EXERCISE AIM
The listing is to be duplicated in full, exactly as written.

··· DATA PROVIDED

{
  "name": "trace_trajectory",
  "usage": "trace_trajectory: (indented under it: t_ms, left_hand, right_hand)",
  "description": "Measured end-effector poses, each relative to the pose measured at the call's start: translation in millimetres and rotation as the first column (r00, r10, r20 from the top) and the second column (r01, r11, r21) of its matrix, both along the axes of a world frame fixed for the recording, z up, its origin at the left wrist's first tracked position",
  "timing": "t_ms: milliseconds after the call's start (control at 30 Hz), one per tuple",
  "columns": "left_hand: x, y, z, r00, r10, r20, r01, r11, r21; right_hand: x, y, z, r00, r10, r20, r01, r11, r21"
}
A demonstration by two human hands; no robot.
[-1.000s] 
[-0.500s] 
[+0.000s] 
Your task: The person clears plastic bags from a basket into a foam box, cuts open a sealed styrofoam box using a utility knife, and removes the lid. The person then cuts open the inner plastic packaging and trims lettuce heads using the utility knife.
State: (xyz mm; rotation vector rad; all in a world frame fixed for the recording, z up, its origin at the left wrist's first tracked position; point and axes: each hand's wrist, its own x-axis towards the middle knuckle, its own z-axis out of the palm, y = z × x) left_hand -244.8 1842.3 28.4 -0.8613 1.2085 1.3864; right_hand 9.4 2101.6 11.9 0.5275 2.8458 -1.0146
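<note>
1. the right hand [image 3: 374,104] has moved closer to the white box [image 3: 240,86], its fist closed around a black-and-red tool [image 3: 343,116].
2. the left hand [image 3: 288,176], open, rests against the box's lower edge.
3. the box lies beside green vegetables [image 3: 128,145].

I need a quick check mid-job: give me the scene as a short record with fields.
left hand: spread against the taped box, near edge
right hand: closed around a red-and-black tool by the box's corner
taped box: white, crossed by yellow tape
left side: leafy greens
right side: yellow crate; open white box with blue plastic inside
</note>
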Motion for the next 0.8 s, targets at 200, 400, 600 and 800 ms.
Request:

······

THE COMPLETED TASK
{
  "name": "trace_trajectory",
  "usage": "trace_trajectory: (indented under it: t_ms, left_hand, right_hand)",
  "description": "Measured end-effector poses, each relative to the pose measured at the call's start: translation in millimetres and rotation as the first column (r00, r10, r20 from the top) and the second column (r01, r11, r21) of its matrix, both along the axes of a world frame fixed for the recording, z up, its origin at the left wrist's first tracked position",
  "timing": "t_ms: milliseconds after the call's start (control at 30 Hz), one per tuple",
  "columns": "left_hand: x, y, z, r00, r10, r20, r01, r11, r21; right_hand: x, y, z, r00, r10, r20, r01, r11, r21"
}
A demonstration by two human hands; no robot.
[-1.000s] 
[-0.500s] 
[+0.000s] 
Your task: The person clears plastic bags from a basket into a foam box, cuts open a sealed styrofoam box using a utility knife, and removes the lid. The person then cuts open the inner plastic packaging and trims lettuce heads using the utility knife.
State: (xyz mm; rotation vector rad; all in a world frame fixed for the recording, z up, its origin at the left wrist's first tracked position; point and axes: each hand's wrist, its own x-axis towards the middle knuckle, its own z-axis out of the palm, y = z × x) left_hand -244.8 1842.3 28.4 -0.8613 1.2085 1.3864; right_hand 9.4 2101.6 11.9 0.5275 2.8458 -1.0146
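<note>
1. the right hand [image 3: 374,104] has moved closer to the white box [image 3: 240,86], its fist closed around a black-and-red tool [image 3: 343,116].
2. the left hand [image 3: 288,176], open, rests against the box's lower edge.
3. the box lies beside green vegetables [image 3: 128,145].

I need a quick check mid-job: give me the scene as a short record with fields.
left hand: spread against the taped box, near edge
right hand: closed around a red-and-black tool by the box's corner
taped box: white, crossed by yellow tape
left side: leafy greens
right side: yellow crate; open white box with blue plastic inside
</note>
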Motion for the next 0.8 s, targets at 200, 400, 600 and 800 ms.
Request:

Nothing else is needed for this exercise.